Playing smart and sound basketball, UC Riverside continued to dominate in every facet of the game. “He’s a true point guard and very skilled. I want the ball in his hands at all times,” he stated. “I said that in July when I got the job and I’m going to say it every day because I trust him. His IQ is very, very high. He makes players better.” While UC Riverside won all their preseason games, there is still an urgency to continue improving coming off of an underachieving campaign last year. Coach Cutts focused on defensive rebounding, free-throw percentage and turnovers as key areas of concentration, and noted how important the feeling of winning is to his team. “One of the things when I got this job, we were coming off a six-win season. It was very evident that we needed to feel better about ourselves and win some games. In the three games in Canada, though it’s not the competition we’ll face all year, and this game, we needed to learn how to win. And I felt like they did that through this stretch.” The Highlanders tip off the regular season on Friday, Nov. 8
WOMen’s Basketball November 2, 2013 Highlanders 91 - Lancers 56
A handful of times in a season, teams enjoy total beatdowns of their opponents. On Saturday afternoon, the UC Riverside women’s basketball team, with only about a quarter of the men’s basketball crowd, pummeled California Baptist University, 91-56. The Highlanders outshot, outrebounded and outworked their Division II foe while six players scored in double figures for the day. The afternoon started with seven unanswered points for UCR. It got no better for the Lancers as the Highlanders went on a 19-0 run midway through the first half to go up 34-11 and eventually 48-23 at intermission. Playing smart and sound basketball, UC Riverside continued to dominate in every facet of the game as they pushed their lead to as many as 38 points.
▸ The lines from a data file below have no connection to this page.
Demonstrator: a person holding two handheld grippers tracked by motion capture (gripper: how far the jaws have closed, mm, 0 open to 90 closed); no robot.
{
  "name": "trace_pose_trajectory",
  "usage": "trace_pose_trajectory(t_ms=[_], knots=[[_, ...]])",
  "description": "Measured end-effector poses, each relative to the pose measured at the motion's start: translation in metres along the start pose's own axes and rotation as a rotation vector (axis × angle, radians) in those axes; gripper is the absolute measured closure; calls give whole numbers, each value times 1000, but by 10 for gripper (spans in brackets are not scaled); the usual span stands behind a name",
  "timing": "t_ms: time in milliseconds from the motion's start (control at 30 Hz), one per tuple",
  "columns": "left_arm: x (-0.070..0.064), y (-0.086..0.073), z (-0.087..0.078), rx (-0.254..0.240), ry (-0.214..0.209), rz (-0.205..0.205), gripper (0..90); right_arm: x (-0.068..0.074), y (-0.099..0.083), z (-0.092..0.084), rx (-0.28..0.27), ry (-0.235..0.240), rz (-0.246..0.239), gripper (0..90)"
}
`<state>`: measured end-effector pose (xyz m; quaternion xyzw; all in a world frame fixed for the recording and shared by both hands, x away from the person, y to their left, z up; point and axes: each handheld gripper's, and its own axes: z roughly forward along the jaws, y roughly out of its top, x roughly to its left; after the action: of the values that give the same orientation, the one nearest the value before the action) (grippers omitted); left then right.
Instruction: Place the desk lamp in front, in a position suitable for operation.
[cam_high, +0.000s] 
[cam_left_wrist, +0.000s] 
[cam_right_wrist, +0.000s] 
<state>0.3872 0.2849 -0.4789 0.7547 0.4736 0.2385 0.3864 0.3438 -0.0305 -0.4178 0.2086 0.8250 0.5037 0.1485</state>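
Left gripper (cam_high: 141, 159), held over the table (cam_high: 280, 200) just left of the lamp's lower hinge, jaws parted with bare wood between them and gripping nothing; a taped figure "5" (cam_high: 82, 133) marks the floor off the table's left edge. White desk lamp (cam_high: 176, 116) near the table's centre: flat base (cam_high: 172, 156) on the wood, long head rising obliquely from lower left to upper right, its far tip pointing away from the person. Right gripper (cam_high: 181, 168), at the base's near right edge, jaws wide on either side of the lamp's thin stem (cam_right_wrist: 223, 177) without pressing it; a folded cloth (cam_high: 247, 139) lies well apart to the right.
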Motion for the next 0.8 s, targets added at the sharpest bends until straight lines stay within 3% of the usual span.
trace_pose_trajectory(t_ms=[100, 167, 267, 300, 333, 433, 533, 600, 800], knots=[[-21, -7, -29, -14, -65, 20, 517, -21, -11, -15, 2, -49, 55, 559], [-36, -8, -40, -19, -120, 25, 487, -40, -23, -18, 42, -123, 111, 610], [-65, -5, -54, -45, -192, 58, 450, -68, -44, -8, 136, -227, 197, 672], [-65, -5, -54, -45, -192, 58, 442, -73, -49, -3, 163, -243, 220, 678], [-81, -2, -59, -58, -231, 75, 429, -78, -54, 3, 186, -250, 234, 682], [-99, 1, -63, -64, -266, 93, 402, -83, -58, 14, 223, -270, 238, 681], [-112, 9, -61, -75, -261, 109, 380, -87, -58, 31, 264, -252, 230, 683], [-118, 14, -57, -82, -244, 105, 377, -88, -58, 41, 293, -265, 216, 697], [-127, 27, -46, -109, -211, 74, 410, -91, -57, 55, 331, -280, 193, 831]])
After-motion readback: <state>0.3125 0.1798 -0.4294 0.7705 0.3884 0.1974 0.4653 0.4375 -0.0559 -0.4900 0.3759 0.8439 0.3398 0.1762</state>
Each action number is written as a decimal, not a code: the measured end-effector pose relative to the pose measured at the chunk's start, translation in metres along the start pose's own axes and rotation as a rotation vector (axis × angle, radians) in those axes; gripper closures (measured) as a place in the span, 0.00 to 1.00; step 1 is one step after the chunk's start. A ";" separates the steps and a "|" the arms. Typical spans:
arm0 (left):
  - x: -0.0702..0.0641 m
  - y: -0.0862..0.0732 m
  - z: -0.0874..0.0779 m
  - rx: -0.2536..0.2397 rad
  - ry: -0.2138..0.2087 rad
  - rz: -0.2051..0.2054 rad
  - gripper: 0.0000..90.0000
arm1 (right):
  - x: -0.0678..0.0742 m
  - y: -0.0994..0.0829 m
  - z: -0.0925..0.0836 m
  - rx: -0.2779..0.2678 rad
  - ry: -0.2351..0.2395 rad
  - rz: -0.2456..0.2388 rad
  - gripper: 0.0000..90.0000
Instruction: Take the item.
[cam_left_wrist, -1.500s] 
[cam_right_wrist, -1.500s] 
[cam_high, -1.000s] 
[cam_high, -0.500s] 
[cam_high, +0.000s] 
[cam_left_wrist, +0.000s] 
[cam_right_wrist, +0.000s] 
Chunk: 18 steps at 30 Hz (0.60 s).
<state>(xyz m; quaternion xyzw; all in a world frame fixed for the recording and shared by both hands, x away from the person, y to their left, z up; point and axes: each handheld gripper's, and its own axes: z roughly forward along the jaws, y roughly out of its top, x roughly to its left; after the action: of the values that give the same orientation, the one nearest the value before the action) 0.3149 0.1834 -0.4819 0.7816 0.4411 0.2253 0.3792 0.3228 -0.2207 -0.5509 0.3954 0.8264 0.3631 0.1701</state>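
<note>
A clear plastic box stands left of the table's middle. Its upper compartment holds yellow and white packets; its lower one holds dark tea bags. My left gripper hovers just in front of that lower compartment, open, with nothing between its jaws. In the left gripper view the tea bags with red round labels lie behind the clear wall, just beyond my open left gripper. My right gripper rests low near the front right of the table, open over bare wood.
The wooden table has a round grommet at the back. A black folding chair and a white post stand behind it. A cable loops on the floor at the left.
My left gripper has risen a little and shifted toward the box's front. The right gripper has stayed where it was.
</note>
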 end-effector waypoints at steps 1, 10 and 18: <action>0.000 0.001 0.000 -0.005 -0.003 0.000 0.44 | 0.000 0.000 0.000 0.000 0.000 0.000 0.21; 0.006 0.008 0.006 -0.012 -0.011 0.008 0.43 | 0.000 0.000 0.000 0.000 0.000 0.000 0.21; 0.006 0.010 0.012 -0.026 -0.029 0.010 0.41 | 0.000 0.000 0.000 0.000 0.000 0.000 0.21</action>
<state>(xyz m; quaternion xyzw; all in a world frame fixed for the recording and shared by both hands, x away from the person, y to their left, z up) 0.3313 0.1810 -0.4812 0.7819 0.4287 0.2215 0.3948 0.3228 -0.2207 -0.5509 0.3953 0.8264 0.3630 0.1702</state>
CBU cut the advantage to 24 on two occasions, but never got any closer as the home team closed out the game, 91-56. Brittany Crain scored 16 points on seven-for-11 shooting while Natasha Hadley chipped in a double-double with 10 points and 10 rebounds. Freshman Simone DeCoud had a stellar game in her first UC Riverside outing, tallying 14 points, seven rebounds and five assists. CBU’s Kamille Diaz led all scorers with 19 points. With solid defense, successful give-and-gos and team rebounding, Riverside proved that their city rivals were simply overmatched. UCR shot 48.5 percent from the field, connecting on four of seven three-pointers, while holding Cal Baptist to 27.6 percent shooting for the contest. The Highlanders start their regular season on the road as they compete against the Hawkeyes on Nov. 8 in Iowa City, ■H Iowa.